The idea of ownership. Particularly, however, ownership of place.
You see, although I was born on this land, I have no share of it. Ever. In fact, there is nowhere I can go to simply be. I am, actually, a fugitive here, unless I go to prison. The reason is that wherever I may go, a strange kind of consensus-being will eject, demean, charge, or attack me, claiming ownership or protectorship of place or passage. This includes the place I was conceived. The place I was born. Every place I have ever set my foot, and the place I will die. Even after I die, I will have no home, for I will be denied membership in the community of beings who are “allowed” to occupy space as their own, just as I have been throughout my lifetime.
Why must I be allowed to occupy space? Who, really, has the right to do this?
I am homeless and placeless in the deepest sense of the world. There is no place for me at all.
At best, I am ‘tolerated’ based upon some form of direct exchange of resources or monies (and my personhood) for the ‘privilege’ of occupying some modest place which I may still be removed from at the whim of some bizarre consensus-body or other.
Why would we believe that children could exist in health without places to exist? Why would we believe adults could even -be human- without -places in which to discover, understand, and nurture this-?
But more confusing is the hellish cruelty of the existence of nature, all around me, but endlessly denied me. I am allowed to ‘visit’ it, for fees, like a prison inmate.
I will actually live and die in adoration with a visionary wonderment to astonishing to describe that exists just beyond my capacity to reach: a vision of living intimacies with living places I have not yet and shall never enjoy, because I refuse to own them, and if I will not own or pay… then I shall have no place there.

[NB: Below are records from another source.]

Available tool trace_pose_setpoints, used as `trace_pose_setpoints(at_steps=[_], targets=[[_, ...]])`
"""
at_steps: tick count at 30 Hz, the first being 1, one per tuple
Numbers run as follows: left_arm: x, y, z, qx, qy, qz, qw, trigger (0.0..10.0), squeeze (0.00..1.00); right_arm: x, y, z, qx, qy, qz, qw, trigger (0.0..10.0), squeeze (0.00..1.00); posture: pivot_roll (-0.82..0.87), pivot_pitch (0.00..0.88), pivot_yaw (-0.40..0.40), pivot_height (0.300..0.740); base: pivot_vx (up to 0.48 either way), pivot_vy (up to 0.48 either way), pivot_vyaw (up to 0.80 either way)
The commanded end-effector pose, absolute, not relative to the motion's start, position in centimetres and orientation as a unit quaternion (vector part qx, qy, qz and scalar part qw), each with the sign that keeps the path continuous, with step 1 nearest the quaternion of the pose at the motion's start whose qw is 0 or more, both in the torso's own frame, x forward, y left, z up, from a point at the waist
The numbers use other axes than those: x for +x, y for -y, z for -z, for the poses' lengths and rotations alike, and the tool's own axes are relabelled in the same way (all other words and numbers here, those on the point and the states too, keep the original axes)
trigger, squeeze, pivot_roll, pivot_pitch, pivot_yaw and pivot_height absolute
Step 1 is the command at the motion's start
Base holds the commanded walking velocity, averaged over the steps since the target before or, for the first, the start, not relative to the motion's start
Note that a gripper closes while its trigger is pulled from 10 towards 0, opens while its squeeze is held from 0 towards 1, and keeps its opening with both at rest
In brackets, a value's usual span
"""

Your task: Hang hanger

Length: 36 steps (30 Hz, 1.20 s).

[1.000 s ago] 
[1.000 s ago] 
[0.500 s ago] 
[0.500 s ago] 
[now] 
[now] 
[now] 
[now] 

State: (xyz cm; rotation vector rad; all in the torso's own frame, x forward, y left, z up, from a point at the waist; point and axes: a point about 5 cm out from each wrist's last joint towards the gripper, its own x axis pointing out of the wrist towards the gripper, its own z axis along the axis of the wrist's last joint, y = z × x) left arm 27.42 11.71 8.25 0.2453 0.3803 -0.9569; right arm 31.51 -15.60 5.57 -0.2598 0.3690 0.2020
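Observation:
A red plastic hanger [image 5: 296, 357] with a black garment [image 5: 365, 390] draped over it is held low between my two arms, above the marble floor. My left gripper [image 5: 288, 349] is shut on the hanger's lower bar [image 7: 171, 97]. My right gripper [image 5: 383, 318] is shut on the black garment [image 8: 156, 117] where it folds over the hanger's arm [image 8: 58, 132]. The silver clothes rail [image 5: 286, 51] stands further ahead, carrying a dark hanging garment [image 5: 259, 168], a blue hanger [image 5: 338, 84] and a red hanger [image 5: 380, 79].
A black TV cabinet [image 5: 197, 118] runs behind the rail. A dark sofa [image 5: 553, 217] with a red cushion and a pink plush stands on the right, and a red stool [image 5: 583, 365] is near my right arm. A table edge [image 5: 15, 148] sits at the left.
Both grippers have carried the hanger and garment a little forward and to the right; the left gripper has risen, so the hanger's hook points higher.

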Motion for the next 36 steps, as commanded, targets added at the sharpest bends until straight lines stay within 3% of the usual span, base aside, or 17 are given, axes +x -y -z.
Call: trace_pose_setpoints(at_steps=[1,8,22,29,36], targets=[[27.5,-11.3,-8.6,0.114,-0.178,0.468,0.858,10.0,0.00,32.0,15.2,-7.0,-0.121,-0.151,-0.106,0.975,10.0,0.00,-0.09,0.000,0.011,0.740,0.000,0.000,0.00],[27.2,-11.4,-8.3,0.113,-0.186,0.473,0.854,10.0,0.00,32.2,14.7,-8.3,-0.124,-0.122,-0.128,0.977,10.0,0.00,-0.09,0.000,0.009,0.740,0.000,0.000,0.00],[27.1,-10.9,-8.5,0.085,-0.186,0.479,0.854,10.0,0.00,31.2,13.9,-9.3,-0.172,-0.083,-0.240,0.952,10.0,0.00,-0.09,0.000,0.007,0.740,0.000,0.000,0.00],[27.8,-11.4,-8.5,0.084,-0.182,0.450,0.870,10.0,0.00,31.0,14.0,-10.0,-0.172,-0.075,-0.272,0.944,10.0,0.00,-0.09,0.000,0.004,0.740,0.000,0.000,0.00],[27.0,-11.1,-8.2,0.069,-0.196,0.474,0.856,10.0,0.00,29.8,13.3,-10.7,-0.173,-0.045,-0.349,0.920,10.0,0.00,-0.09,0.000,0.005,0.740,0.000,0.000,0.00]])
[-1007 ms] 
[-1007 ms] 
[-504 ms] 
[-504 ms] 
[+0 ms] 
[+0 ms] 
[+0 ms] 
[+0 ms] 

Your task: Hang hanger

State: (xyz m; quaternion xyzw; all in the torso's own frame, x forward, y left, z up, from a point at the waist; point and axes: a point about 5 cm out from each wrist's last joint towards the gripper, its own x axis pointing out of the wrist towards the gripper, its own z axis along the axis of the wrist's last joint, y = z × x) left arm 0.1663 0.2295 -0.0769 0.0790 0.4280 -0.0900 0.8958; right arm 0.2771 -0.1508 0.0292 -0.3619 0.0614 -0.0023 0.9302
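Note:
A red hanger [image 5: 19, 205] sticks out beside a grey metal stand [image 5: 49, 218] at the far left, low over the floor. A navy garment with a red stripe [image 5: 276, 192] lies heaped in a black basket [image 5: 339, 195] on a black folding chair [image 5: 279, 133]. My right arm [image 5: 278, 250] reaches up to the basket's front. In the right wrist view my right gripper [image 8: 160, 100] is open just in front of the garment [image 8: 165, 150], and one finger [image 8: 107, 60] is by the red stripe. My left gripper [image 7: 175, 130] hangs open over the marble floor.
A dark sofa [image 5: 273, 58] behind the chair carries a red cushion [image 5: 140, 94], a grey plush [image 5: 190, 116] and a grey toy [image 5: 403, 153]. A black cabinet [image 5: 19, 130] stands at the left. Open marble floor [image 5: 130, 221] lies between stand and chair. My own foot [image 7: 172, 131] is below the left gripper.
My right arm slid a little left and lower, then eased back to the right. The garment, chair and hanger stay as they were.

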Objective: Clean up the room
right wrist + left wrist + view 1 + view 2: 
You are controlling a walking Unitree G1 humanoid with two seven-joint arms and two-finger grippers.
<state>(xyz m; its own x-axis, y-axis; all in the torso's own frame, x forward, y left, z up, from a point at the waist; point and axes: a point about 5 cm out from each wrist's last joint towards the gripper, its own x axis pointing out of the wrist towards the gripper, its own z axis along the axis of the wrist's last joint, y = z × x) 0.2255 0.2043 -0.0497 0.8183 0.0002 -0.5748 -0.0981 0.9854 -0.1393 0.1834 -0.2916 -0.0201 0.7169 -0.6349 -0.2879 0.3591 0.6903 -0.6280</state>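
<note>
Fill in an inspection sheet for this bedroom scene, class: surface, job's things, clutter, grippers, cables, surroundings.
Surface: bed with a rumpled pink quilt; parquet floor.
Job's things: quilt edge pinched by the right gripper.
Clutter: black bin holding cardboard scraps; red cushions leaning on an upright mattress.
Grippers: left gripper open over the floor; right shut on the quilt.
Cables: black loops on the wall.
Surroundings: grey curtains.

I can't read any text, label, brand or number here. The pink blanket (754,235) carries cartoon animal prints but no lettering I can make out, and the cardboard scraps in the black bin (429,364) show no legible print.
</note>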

So this life, for me, and many like me, will be a strange one indeed. A life where I fell in love with and adored a nature I lived in almost absolute division from. Because of ideas that are as deadly as they are stupid. A distant paradise so near and at the same time untouchable as to comprise a tragic injury, and an ironic paradox. Born in paradise, only to be denied it. Only to watch one’s people tear it apart, lie about it, and sell the remains.
We are not human who are not freely intimate with all living places. If we have not this, nothing we can purchase will amend this cruel and forever self-magnifying impoverishment, and nothing we can pretend will make us human. What we will be I do not know; but it is unworthy of our lives, our hearts, and our births.